Datum uitspraak: 23 februari 2005

AFDELING
BESTUURSRECHTSPRAAK

Uitspraak op het hoger beroep van:

[appellant], wonend te [woonplaats],

tegen de uitspraak van de rechtbank Utrecht van 29 april 2004 in het geding tussen:

appellant

en

de hoofdingenieur-directeur van Rijkswaterstaat in de directie Utrecht.

1. Procesverloop

Bij besluit van 8 april 2002 heeft de hoofdingenieur-directeur van Rijkswaterstaat in de directie Utrecht (hierna: de hoofdingenieur-directeur) geweigerd appellant ontheffing te verlenen voor het nemen van een permanente ligplaats met zijn [schip] in het Merwedekanaal nabij de [locatie] te [plaats].

Bij besluit van 24 november 2003 heeft de hoofdingenieur-directeur het daartegen gemaakte bezwaar ongegrond verklaard.
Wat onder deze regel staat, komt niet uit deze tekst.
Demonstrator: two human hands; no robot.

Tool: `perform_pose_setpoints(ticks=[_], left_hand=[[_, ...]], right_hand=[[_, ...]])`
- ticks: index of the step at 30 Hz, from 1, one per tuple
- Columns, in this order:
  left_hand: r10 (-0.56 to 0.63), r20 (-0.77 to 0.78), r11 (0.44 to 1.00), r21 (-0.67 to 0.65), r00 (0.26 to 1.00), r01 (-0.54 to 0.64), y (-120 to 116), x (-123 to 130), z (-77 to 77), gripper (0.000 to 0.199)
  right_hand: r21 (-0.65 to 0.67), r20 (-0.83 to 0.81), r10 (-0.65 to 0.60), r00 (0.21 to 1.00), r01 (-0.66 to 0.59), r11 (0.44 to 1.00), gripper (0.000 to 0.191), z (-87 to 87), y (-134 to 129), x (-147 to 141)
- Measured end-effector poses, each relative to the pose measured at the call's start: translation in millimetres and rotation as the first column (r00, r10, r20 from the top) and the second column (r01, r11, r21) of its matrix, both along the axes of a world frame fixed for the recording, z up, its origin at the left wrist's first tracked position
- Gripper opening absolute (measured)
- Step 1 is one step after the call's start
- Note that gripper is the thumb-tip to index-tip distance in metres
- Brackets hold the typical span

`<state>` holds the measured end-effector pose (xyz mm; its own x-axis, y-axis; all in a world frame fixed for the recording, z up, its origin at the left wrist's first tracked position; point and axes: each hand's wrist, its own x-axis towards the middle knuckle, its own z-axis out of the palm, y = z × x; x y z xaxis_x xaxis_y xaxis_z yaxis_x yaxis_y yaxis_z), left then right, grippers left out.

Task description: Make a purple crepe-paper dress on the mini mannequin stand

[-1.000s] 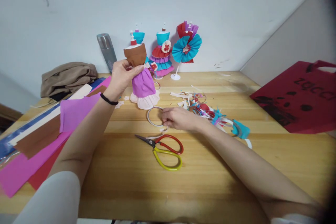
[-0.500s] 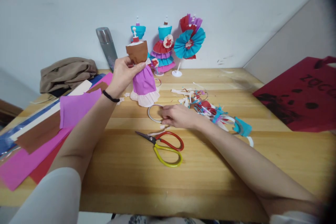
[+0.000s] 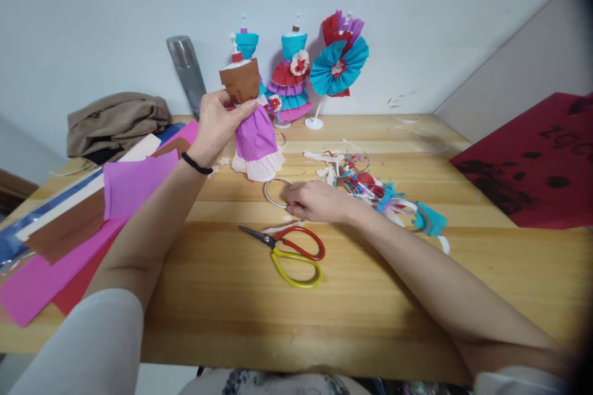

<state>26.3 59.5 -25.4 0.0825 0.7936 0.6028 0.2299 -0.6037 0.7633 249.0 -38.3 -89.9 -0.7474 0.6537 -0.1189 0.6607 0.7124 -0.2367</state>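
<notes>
A small dress form (image 3: 256,136) wears a brown paper top, a purple skirt and a white ruffled hem. My left hand (image 3: 217,120) pinches it at the waist, thumb in front. To its right, my right hand (image 3: 315,200) is low over the table with its fingers closed at the right side of a thin white ring (image 3: 265,192). The fingertips are partly hidden. Scissors (image 3: 269,239) with one red and one yellow handle lie with blades slightly apart, nearer to me than the ring.
Three decorated dress forms (image 3: 294,46) stand by the wall, beside a grey flask (image 3: 188,74). Colored paper sheets (image 3: 74,222) and a brown cloth (image 3: 118,123) lie left. Paper scraps (image 3: 365,182) spread right of center, and a red bag (image 3: 532,166) is far right.
The camera view has shifted slightly, moving the whole scene a little upward in the picture. Both hands keep nearly the same positions and grips.
</notes>
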Motion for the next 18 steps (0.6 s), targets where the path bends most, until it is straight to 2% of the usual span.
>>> perform_pose_setpoints(ticks=[5, 10, 18], left_hand=[[0.032, -0.020, 0.999, 0.017, 0.999, -0.032, 3.9, -2.2, -0.9, 0.020], [-0.045, 0.094, 0.997, -0.061, 0.995, 0.051, 4.1, -1.3, -0.7, 0.020], [-0.067, 0.027, 0.997, -0.029, 0.997, 0.068, -2.4, 4.5, -1.6, 0.020]], right_hand=[[-0.005, 0.039, -0.029, 0.999, 0.029, 1.000, 0.017, -0.4, -1.5, -1.1], [-0.013, -0.014, -0.010, 1.000, 0.010, 1.000, 0.017, 0.6, 1.5, 0.3], [0.035, -0.059, -0.062, 0.996, 0.064, 0.997, 0.013, 6.2, 4.5, 6.6]])
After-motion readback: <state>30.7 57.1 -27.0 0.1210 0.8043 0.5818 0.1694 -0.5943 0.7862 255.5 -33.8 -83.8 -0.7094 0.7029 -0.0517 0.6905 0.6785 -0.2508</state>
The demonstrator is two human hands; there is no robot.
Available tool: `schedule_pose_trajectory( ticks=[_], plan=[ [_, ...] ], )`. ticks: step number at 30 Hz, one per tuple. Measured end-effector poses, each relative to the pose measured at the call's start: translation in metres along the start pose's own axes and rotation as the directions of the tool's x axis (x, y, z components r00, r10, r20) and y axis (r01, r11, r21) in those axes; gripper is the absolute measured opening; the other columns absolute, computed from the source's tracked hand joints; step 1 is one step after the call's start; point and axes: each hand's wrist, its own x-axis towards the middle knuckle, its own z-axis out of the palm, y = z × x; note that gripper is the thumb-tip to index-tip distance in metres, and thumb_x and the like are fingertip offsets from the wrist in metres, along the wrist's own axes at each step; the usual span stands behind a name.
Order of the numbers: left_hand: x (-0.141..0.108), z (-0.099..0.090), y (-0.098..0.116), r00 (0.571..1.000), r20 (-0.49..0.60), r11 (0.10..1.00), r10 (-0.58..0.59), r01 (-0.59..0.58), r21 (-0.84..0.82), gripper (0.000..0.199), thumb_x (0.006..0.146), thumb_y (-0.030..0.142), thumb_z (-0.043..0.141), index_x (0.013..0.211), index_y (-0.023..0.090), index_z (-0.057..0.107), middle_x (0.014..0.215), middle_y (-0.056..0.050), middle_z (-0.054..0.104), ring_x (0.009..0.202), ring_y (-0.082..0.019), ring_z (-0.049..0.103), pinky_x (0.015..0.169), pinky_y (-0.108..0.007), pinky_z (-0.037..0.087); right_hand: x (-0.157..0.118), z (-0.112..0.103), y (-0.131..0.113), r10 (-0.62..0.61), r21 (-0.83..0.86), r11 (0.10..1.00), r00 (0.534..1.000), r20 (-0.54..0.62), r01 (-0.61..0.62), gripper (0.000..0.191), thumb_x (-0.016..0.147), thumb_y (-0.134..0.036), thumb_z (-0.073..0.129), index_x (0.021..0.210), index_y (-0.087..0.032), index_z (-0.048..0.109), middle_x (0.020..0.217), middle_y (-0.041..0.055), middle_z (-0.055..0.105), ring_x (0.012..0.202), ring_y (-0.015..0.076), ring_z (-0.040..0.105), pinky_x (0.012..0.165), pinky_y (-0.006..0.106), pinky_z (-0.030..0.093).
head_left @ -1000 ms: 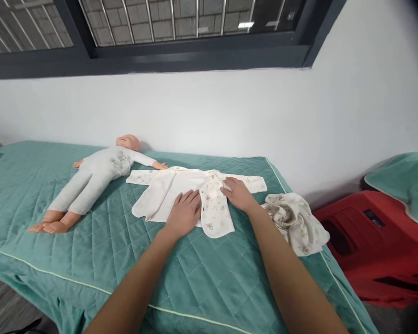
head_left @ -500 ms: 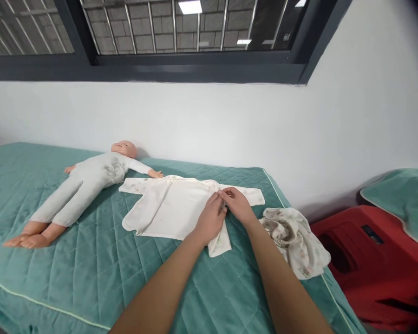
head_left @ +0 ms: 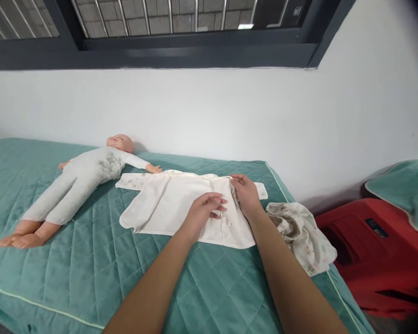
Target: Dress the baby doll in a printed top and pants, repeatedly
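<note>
Turned outward since the earlier pictures, the front panel (head_left: 237,232) on the side of the small white shirt (head_left: 174,208) away from the doll (head_left: 87,169) now lies plain side up, where its printed side shows before. That suggests the opening-out is nearly done: the panel nearer the doll is already folded back toward it, and the body of the shirt shows pale between the two (a few wrinkles remain near the hands).

Left hand (head_left: 205,208) is up off its flat press of a second ago and is over the turned panel, half open, fingers loosely bent and a little apart; it seems to grip nothing, though whether a fingertip brushes the cloth I cannot tell. Right hand (head_left: 244,192) is farther from the doll, its fingertips at the shirt's upper edge near the far sleeve (head_left: 261,190); its fingers are bent inward, but the thumb is hidden, so a pinch is likely rather than certain.

The shirt lies on the green quilted cover (head_left: 90,278), just beside the doll's outstretched arm. Farther from the doll, past the shirt, sits a crumpled printed cloth (head_left: 310,236).
</note>
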Motion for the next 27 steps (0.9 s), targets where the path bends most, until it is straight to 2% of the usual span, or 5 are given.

Bij uitspraak van 29 april 2004, verzonden op 24 juni 2004, heeft de rechtbank Utrecht (hierna: de rechtbank) het daartegen ingestelde beroep ongegrond verklaard. Deze uitspraak is aangehecht.

Tegen deze uitspraak heeft appellant bij brief van 7 juni 2004, bij de Raad van State ingekomen op 8 juni 2004, hoger beroep ingesteld. De gronden zijn aangevuld bij brief van 12 augustus 2004. Deze brieven zijn aangehecht.

Bij brief van 30 september 2004 heeft de hoofdingenieur-directeur van antwoord gediend.

De zaak is door een meervoudige kamer van de Afdeling verwezen naar een enkelvoudige.

De Afdeling heeft de zaak ter zitting behandeld op 13 januari 2005, waar appellant in persoon, bijgestaan door mr. H.P. Verheyen, advocaat te Utrecht, en de hoofdingenieur-directeur, vertegenwoordigd door mr. drs. A.H. Bruggeman, W.J. Wouters en mr. R.J. Steffens, werkzaam bij Rijkswaterstaat in de directie Utrecht, zijn verschenen.

2. Overwegingen

2.1. Ingevolge artikel 9.03, eerste lid, van het Binnenvaartpolitiereglement (hierna: het BPR) is het verboden op de in bijlage 14, onder a, vermelde vaarwegen, of gedeelten daarvan, ligplaats te nemen (ankeren en meren).

Ingevolge artikel 9.03, zesde lid, van het BPR kan de bevoegde autoriteit ontheffing verlenen van het eerste lid.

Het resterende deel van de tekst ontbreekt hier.